- **Required action**: Exact duplicates of the lines from the top of the data through the line containing "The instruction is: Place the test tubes" are needed, with every picture left out.

Start of Material for this exercise

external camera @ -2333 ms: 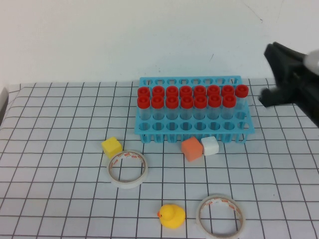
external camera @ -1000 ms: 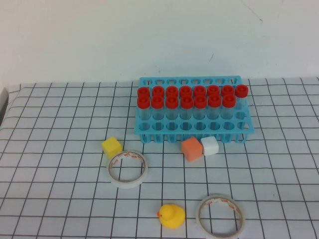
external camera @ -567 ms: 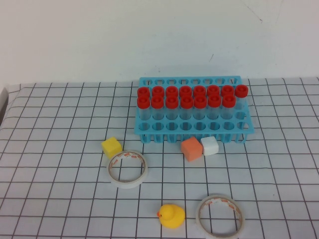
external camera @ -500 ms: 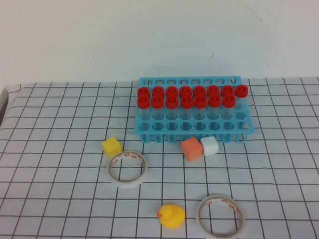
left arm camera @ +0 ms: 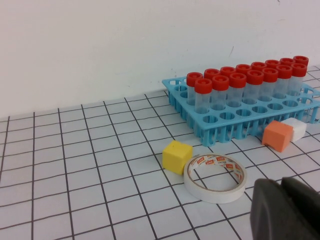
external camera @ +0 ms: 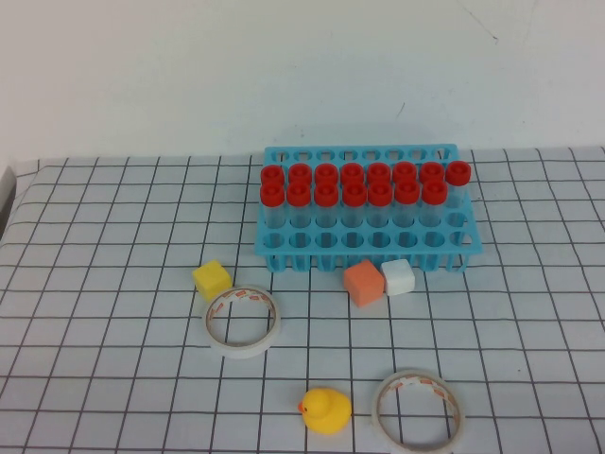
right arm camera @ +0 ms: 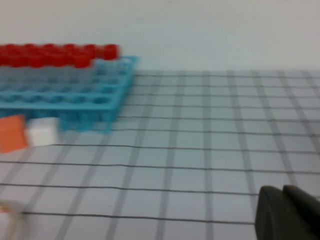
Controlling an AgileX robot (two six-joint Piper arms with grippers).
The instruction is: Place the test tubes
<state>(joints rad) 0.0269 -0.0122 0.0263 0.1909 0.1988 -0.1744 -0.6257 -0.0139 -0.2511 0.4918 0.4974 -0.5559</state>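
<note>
A blue test tube rack (external camera: 369, 248) stands at the back of the gridded table, also seen in the left wrist view (left arm camera: 240, 122) and the right wrist view (right arm camera: 75, 97). Several red-capped test tubes (external camera: 352, 194) stand upright in its two back rows. Neither arm shows in the high view. My left gripper (left arm camera: 281, 186) is shut and empty, low over the table, near a tape roll (left arm camera: 215, 177). My right gripper (right arm camera: 282, 192) is shut and empty, well off to the rack's right.
In front of the rack lie an orange cube (external camera: 363, 283) and a white cube (external camera: 398, 276). A yellow cube (external camera: 212, 279) touches a tape roll (external camera: 243, 320). A yellow duck (external camera: 327, 410) and a second tape roll (external camera: 419, 410) sit near the front edge.
The right arm, at the high view's right edge 2.3 s ago, has drawn back out of it. Nothing has moved in the last second.
</note>
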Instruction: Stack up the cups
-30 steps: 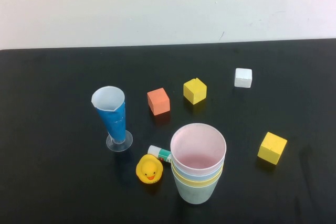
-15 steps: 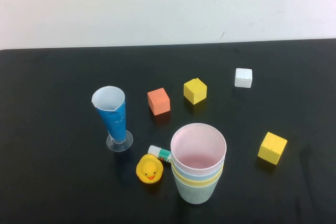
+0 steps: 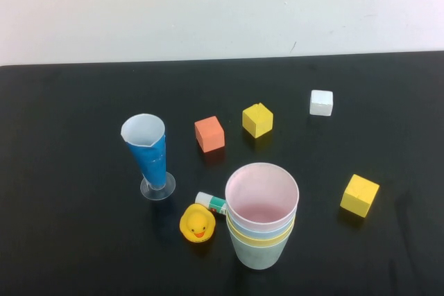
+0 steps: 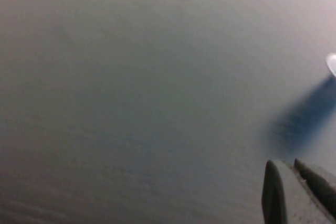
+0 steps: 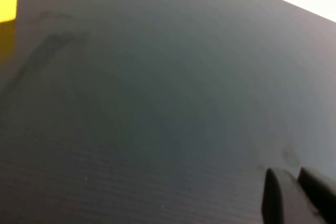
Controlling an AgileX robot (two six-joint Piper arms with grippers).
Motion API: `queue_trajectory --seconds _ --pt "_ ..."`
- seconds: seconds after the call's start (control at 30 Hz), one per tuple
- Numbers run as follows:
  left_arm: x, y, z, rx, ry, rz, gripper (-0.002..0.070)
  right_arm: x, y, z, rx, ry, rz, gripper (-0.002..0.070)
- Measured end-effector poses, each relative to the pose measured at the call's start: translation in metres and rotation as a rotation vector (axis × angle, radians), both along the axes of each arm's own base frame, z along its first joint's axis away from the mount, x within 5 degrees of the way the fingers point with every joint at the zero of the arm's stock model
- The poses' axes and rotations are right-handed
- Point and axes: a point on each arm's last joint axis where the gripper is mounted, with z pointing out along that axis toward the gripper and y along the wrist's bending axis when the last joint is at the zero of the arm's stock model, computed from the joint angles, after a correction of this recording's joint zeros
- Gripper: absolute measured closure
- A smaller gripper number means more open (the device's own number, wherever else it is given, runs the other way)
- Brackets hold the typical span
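The cups stand nested in one upright stack [image 3: 261,216] at the front middle of the black table. The pale pink cup [image 3: 262,197] is innermost on top, then the light blue rim [image 3: 290,224], the yellow rim [image 3: 260,240] and the pale green cup [image 3: 259,256] outermost. Neither gripper shows in the high view. My left gripper [image 4: 283,165] hangs over bare table, fingers close together and empty. My right gripper [image 5: 287,172] is likewise over bare table, fingers together and empty.
A blue-and-white cone glass [image 3: 148,154] stands left of the stack. A yellow duck [image 3: 197,224] and a small tube [image 3: 210,203] lie beside the stack. An orange cube [image 3: 209,134], two yellow cubes [image 3: 257,120] [image 3: 359,195] and a white cube [image 3: 321,102] are scattered behind and to the right.
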Motion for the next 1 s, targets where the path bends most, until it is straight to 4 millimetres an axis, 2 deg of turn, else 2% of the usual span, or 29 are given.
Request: queue_trajectory --seconds 0.2,0.4,1.0 --pt "0.0035 0.0033 0.0034 0.174 -0.097 -0.006 0.0676 0.0 0.0 0.0 0.0 0.0 0.0 0.0632" --pt "0.0038 0.0016 0.0033 0.322 -0.111 -0.077 0.0676 0.0 0.0 0.0 0.0 0.0 0.0 0.0635" --pt "0.0037 -0.0008 0.0037 0.317 -0.119 -0.103 0.0676 0.0 0.0 0.0 0.0 0.0 0.0 0.0635"
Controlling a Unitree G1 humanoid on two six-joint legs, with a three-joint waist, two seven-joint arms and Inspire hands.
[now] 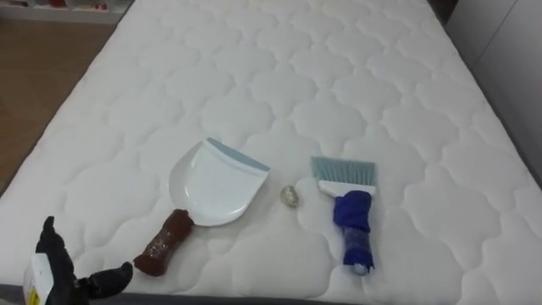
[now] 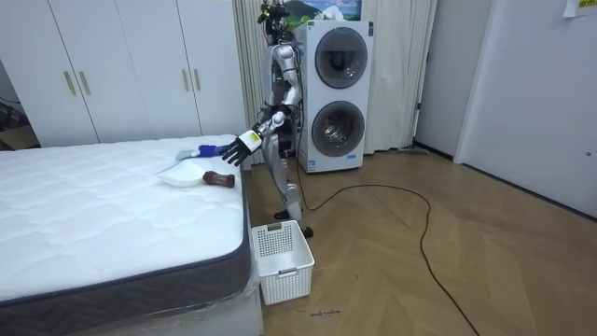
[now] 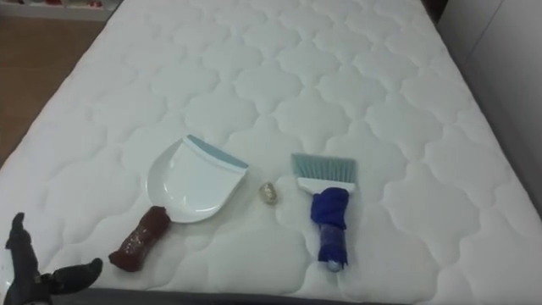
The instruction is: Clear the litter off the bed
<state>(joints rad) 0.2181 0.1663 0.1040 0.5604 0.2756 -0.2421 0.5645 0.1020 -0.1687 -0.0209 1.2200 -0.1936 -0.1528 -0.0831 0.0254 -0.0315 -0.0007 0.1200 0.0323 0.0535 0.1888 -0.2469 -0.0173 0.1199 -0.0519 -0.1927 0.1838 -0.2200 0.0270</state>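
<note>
No writing can be read anywhere. The white tag on the back of the left hand carries a yellow patch, its marks too small to make out. In the room view, a yellow slip hangs on the wall at the upper right, its face illegible. The two stacked machines show no readable lettering on their fronts, and the picture above them shows a landscape.

White dustpan, crumpled scrap, blue brush, in row on mattress
</note>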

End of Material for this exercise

- **Solved problem**:
external camera @ -2333 ms: 
external camera @ -1000 ms: 
external camera @ -567 ms: 
external camera @ -500 ms: 
left arm camera @ +0 ms: 
external camera @ +0 ms: 
right arm camera @ +0 ms: 
Controlling an AgileX robot (two six-joint Piper arms with grippers).
The instruction is: Place the test tubes

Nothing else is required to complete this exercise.